Usually we turn to fact-checkers to help us decide whether we can trust politicians. But sometimes the fact-checker comes under fire.

This example, cited by MSNBC here, comes from PolitiFact. The Democrats played a 2016 video clip of Trump saying “there has to be some form of punishment for women who have abortions.” Fact-checker PolitiFact then posted,

“A DNC video showed a 2016 clip of Trump saying ‘there has to be some form of punishment’ for women who have abortions. He walked back the comment the same day. We found no evidence that he currently supports legal penalties for women who have abortions.”

… and rated the video clip “mostly false.” Wait, what??? MSNBC says a community note complained,

“It is incorrect to say that showing an unedited video of Trump’s own words is ‘false.’ Reporting from 2016 confirms that this is something Trump said. Even if he walked it back following criticism, it is not false to accurately quote something Trump said.”

There are two different positions here. One is, he said it, so it’s not false. The position taken by PolitiFact is the video was taken out of context, and that made it mostly false. Presumably PolitiFact qualified their “false” rating with “mostly” because he did say it, but came down on the side of “false” because the DNC omitted that he walked it back.

Is this valid? Let’s start with this: Politicians and propagandists cherry-pick all the time. That’s not the same thing as altering meaning with selective editing, but it also is misrepresentation by omission, and is dishonest.

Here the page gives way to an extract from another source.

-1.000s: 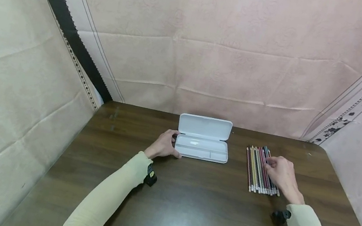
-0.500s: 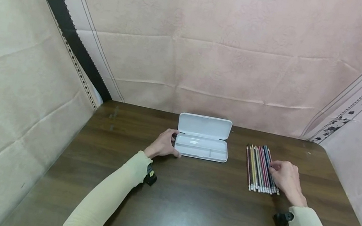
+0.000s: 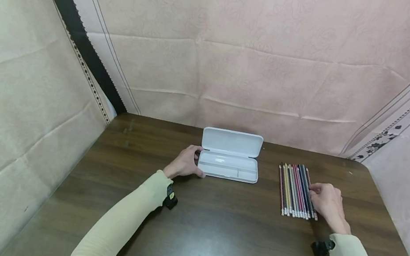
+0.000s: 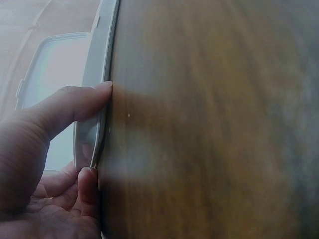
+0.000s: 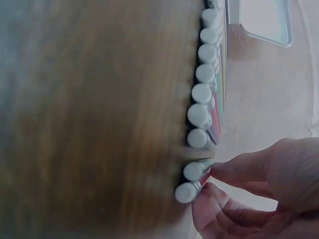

Let’s say a newspaper publishes a story that John Doe was arrested for a crime, then publishes a correction saying John Dole, not John Doe, is the person who was arrested. If you see the correction, but still tell people the newspaper said John Doe was arrested, aren’t you spreading a falsehood? Of course you are.

MSNBC argues it’s different with Trump, because when he says something and then walks it back, his original remark may be his true intention, and he may have been lying about his intentions when he walked it back. In effect, they’re criticizing PolitiFact for trusting Trump too much.

Trump is a unique problem, but the problem isn’t unique; the world is full of slippery politicians mouthing weasel words. Fact-checking them usually is fairly straightforward. Fact-checking Trump’s position on abortion is impossible, because what he says today could change tomorrow. Who knows if the DNC misrepresented his intentions, when nobody can pin down what those intentions are? He’s disavowing Project 2025 too, but do you trust that?

My rating: PolitiFact’s narrative statement is accurate, but they should’ve turned off their True-False meter on this occasion, because Trump made two conflicting statements and they don’t know which one to believe.

Maybe the real issue isn’t about fact-checking, but whether Trump’s 2016 comment is fair game. When ordinary people say things they don’t mean, it’s still held against them. The rule is: Don’t say what you don’t mean. That’s especially true in politics, where every word is scrutinized. For example, Republicans dug up a remark Tim Walz made years ago about carrying a “weapon in war,” so why shouldn’t Democrats dig up his previous remarks about abortion?

The even larger issue is this: Aren’t voters entitled to know that he once said women who get abortions should be punished? And then decide for themselves how seriously to take it, and whether they agree with it?